L’échelle parcourue par le premier Cor comprend deux octaves, plus une quinte, une quarte ou une tierce, en raison du ton sur lequel est monté l’instrument.
Sur le ton d’Ut, par exemple, la première note grave est l’Ut au dessous des lignes, et la note extrême, à l’aigu, le contre sol, ou deuxième sol, au dessus de la portée.
Toutes les notes de cette étendue peuvent être faites sur le ton d’Ut, bien que quelques unes d’entr’elles soient plus ou moins dépourvues de sonorité. (1)
(1) Toutefois je crois utile d’observer que dans les tons aigus les sons ont, relativement, la même étendue, tandis que les sons graves se trouvent plus restreints.

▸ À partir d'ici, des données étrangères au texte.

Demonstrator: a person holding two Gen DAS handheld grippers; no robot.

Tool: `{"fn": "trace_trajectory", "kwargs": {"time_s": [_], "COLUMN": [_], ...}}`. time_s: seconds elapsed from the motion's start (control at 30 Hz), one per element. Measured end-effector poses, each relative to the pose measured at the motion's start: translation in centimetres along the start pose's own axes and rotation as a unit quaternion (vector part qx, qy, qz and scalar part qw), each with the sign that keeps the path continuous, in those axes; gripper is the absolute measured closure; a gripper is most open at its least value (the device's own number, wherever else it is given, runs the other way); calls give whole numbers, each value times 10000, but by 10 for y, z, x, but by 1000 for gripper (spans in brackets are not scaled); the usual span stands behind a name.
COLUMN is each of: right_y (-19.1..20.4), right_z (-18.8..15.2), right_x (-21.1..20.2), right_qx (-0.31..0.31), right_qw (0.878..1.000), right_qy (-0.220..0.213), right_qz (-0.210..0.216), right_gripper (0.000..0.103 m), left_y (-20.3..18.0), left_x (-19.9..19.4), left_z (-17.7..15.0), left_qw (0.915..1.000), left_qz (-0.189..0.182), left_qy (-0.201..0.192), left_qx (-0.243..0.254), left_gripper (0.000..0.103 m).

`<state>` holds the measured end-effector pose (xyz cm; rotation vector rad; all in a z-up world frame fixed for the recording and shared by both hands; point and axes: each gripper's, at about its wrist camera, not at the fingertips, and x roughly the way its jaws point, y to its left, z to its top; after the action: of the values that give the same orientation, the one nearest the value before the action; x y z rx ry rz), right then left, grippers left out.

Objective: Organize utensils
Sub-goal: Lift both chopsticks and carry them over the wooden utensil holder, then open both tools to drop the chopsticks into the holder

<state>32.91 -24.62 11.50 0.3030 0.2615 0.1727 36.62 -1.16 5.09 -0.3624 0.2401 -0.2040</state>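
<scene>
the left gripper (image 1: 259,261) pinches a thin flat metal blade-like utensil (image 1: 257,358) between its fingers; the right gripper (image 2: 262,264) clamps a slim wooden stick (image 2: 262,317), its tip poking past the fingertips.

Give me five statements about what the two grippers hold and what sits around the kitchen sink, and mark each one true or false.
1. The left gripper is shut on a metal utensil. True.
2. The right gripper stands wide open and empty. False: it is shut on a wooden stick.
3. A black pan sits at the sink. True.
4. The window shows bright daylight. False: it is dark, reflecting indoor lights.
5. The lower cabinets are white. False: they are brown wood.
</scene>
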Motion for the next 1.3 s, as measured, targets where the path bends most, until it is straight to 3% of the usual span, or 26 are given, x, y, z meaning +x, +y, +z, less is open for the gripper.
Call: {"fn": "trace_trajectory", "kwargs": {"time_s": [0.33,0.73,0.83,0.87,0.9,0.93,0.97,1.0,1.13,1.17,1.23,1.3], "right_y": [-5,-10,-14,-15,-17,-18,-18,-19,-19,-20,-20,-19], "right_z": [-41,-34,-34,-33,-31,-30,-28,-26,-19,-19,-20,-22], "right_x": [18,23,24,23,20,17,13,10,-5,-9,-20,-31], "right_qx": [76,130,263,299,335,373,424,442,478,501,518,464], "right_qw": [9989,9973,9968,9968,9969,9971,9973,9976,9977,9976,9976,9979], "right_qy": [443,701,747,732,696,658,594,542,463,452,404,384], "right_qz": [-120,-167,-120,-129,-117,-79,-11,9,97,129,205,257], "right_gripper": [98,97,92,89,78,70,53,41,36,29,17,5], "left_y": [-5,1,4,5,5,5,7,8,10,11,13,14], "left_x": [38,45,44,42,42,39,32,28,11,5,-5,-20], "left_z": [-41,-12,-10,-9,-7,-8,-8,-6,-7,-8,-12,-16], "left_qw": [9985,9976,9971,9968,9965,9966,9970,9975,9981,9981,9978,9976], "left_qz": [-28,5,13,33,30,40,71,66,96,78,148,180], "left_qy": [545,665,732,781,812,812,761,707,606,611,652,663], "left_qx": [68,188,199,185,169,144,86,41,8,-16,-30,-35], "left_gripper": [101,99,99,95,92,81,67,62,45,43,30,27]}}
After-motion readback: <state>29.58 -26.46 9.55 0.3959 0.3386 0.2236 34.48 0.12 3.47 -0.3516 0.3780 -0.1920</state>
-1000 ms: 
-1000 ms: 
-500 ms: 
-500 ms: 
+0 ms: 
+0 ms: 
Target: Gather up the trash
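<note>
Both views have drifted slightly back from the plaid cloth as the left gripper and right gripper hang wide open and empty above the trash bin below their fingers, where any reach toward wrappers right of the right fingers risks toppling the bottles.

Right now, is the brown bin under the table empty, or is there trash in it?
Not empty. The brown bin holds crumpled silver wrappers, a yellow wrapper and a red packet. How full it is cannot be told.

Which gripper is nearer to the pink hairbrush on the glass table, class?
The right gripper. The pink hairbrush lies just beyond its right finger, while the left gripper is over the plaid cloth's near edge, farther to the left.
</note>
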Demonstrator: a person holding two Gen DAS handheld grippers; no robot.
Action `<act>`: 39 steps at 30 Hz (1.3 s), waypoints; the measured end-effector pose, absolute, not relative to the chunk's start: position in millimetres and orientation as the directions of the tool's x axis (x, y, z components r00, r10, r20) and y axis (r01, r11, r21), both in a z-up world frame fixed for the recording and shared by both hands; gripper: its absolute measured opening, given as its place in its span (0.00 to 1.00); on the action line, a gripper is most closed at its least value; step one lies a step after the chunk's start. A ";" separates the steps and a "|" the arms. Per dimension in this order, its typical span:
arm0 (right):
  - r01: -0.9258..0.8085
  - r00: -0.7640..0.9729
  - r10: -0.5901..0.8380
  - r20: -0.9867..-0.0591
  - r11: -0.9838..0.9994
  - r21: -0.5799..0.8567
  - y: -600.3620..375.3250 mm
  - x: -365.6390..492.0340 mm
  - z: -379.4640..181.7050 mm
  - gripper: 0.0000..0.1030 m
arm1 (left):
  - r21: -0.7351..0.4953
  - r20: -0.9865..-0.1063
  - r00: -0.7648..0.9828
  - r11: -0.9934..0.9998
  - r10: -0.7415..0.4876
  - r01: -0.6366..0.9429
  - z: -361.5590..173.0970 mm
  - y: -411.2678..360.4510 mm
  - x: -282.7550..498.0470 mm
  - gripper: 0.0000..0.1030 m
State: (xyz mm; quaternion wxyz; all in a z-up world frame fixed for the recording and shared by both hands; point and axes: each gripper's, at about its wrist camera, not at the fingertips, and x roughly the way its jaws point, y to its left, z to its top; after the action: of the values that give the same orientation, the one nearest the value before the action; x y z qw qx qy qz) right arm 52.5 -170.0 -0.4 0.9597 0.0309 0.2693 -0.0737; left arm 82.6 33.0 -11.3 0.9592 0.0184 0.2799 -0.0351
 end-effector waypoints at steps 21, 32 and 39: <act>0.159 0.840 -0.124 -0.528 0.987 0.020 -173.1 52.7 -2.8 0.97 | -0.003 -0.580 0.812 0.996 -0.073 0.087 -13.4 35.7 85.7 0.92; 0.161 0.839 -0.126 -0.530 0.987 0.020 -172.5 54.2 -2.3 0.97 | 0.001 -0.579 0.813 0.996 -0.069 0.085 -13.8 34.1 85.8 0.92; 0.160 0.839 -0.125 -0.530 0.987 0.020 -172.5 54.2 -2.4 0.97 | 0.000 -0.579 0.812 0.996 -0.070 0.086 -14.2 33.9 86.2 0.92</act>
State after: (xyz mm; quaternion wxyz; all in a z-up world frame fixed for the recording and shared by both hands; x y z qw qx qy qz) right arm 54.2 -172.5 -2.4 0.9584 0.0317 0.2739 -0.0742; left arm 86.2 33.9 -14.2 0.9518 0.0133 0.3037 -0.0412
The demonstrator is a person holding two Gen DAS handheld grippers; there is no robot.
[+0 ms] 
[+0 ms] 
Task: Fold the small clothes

Il n’en est pas de même de l’étendue du second Cor, qui ayant une octave de plus, renferme des lacunes et contient des notes graves tellement faibles ou douteuses, qu’il est impossible de les employer avec avantage dans aucun genre de musique, cependant je dois dire que quoique incomplet dans son étendue, il peut être employé de préférence au premier Cor, dans les quatuors et quintetti d’instrumens à vent, en raison de son caractère grave, qui le rend propre à jouer parfois le rôle de basse.
Quant au premier Cor, la faculté dont il jouit de parcourir l’échelle des notes élevées, l’éclat de son timbre, la pureté de son jeu, l’ont rendu à juste titre le véritable interprète du chant, et, comme je l’ai dit, le font presque toujours employer de préférence par les compositeurs, lorsqu’ils veulent placer un solo dans leurs partitions.